### REQUIRED ACTION:
Take the lines below between the one holding "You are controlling" and the one holding "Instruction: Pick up", inclusive, and copy them exactly. Add nothing.

Items from a dataset
▽

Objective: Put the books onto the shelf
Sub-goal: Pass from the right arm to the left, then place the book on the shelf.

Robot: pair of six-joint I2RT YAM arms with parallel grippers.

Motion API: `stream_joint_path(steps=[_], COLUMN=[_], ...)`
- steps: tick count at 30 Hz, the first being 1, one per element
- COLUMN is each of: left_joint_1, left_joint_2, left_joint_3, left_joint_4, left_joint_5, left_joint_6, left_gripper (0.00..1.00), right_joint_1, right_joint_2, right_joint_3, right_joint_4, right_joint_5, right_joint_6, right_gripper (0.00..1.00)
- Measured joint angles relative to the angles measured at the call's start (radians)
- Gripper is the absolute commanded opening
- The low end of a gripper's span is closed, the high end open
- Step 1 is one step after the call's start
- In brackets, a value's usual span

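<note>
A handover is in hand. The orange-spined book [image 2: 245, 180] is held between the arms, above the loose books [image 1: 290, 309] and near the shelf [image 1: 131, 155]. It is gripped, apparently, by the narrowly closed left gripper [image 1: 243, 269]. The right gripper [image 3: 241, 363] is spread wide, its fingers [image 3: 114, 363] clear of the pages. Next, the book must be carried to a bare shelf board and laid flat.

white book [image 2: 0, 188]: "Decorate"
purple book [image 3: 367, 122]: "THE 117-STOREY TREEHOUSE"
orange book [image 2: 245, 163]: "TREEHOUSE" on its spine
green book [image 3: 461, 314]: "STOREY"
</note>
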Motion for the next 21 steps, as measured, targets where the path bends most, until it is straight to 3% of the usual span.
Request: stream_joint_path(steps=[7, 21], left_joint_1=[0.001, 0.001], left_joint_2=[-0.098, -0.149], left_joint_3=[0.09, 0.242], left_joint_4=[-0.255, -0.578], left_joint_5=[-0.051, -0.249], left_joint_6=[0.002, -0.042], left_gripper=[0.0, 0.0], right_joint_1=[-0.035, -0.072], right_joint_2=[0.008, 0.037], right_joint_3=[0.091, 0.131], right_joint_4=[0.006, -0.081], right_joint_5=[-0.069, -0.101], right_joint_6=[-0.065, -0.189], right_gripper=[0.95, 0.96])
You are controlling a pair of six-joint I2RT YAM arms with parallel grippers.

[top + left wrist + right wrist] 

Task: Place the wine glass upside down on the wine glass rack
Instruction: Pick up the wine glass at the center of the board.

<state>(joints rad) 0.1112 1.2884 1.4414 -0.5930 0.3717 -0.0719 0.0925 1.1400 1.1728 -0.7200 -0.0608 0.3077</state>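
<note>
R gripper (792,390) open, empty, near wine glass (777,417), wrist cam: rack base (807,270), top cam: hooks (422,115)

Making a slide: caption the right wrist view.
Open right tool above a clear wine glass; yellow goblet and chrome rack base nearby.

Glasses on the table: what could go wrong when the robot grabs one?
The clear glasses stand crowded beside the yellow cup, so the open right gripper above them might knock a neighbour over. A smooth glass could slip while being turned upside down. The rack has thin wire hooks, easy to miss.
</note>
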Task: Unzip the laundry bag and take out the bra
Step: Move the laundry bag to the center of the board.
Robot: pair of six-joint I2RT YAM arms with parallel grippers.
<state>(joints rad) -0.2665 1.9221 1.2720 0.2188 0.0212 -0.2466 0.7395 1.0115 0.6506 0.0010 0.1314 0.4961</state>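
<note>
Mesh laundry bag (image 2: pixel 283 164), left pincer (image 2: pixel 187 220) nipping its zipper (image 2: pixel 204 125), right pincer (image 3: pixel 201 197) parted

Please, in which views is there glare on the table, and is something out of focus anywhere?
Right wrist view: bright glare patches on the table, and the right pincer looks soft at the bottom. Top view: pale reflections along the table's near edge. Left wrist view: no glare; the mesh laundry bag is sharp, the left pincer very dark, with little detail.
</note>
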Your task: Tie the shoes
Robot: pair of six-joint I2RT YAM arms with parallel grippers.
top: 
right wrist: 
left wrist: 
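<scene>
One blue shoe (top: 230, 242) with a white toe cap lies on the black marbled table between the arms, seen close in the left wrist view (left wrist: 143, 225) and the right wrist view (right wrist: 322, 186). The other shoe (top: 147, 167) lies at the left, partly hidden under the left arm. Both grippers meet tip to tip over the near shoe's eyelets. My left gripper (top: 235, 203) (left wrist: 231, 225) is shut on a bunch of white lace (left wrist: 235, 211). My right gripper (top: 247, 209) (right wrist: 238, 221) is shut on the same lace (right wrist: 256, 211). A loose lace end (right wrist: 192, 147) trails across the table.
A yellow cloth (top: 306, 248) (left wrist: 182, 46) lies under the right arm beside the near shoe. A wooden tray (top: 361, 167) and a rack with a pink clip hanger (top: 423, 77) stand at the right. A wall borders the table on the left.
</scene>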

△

### SOLUTION FOR THIS TASK:
You are controlling a pair of six-joint I2RT YAM arms with parallel grippers.

[top + left wrist + right wrist] 

Task: Place the wine glass upside down on the wine glass rack
Instruction: Pick up the wine glass at the center of the board.

No further response is needed.